How to carjack a top Google exec -- according to Google
Privacy group puts together a cranky demonstration
Computerworld Australia - The National Legal and Policy Center (NLPC) has turned the tables on Google Inc. by using the company's controversial Street View technology along with Google Earth to compile and make public a detailed dossier on a "top Google executive."
The dossier (download PDF) includes a photo of what appears to be the front gate and parking lot of the exec's opulent California manor, including the license plates of several luxury cars outside the home, the executive's landscaping company car and a photo showing the name of the neighbor's home-security company.
The NLPC did not state which Google executive the information pertains to, but media outlets around the world are reporting that it is the home of Google co-founder Larry Page.
The photos are followed by information from Google Earth, including the distance from the street to the front door and the optimal driving route the exec would follow to arrive at Google's headquarters in Mountain View, Calif., complete with photos of every intersection, stop sign and traffic lights en route.

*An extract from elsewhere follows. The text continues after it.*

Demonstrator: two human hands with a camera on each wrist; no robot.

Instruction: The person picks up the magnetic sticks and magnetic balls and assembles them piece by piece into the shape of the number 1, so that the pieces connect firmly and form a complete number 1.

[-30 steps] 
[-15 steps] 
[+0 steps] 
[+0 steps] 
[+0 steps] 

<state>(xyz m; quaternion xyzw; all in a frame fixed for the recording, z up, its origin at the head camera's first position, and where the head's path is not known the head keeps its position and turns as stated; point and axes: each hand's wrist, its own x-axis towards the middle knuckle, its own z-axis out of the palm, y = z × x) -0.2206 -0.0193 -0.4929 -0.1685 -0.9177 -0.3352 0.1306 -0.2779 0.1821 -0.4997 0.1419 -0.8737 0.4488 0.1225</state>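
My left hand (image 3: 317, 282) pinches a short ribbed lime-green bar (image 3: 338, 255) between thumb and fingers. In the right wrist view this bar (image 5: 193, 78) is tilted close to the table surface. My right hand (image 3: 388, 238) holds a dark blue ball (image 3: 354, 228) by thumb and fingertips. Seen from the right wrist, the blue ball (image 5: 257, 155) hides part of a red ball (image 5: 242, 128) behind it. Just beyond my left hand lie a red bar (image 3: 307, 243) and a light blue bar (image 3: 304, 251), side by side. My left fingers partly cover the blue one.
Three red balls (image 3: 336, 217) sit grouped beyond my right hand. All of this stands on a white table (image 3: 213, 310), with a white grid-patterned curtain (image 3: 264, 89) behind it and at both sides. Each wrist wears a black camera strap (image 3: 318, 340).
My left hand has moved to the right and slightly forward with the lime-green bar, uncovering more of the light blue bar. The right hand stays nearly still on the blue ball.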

The NLPC describes itself as a not-for-profit organization focused on ethics and accountability in public life and private business. It said in a statement that it is publicly releasing the dossier to highlight the invasiveness of Google technologies to individual privacy.
"There is no better evidence that individual privacy simply does not exist in Google's world than by the chilling amount of detailed visual information Google now collects on all of us, information that any Internet user can now compile in a dossier in less than 30 minutes," said Ken Boehm, NLPC chairman.

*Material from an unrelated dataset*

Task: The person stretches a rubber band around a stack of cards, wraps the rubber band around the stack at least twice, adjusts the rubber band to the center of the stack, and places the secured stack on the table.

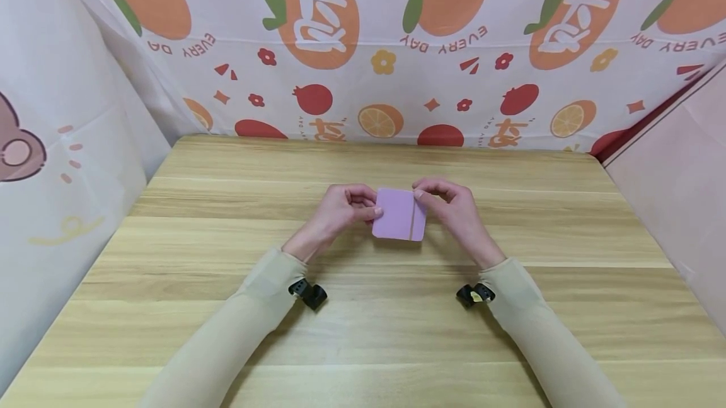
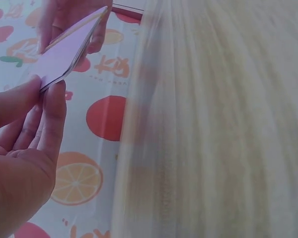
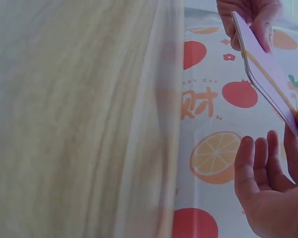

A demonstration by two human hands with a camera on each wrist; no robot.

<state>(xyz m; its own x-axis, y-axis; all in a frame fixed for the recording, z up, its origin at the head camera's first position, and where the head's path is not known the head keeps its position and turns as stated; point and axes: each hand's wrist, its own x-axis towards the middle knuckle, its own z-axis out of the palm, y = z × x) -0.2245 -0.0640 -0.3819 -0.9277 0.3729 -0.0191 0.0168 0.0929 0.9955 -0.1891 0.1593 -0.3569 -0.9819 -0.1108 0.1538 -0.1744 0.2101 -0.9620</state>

The NLPC criticized Google for issuing contradictory statements on privacy after the search giant said that it takes privacy "very seriously" in response to concerns surrounding the privacy implications of its search-advertising deal with Yahoo. The same day, the NLPC said, court documents from May were released in which Google "evangelist" Vint Cerf told the Washington Technology Alliance that "nothing you do ever goes away, and nothing you do ever escapes notice. ... There isn't any privacy; get over it."
Google's hypocrisy is breathtaking, said Boehm.
"Perhaps in Google's world, privacy does not exist, but in the real world, individual privacy is fundamentally important and is being chipped away bit by bit every day by companies like Google," he said.
Google's Street View technology has come under increasing scrutiny because of concerns about the privacy of the people, cars and places it photographs, with both the European Union and Canadian advocacy groups warning the technology could violate privacy laws.
The search giant has also come under fire for its monitoring of YouTube data, its online privacy policy and its proposed search deal with Yahoo Inc.
The Street View tool, launched in mid-2007, has since expanded to most major U.S. cities and to Europe, where the U.K.'s consumer watchdog recently approved the technology provided it blurred personal information such as faces and car registration numbers.
Google has stated that Australia's version of Street View, expected to launch this year, will also blur faces and number plates and will only include photos taken from public property.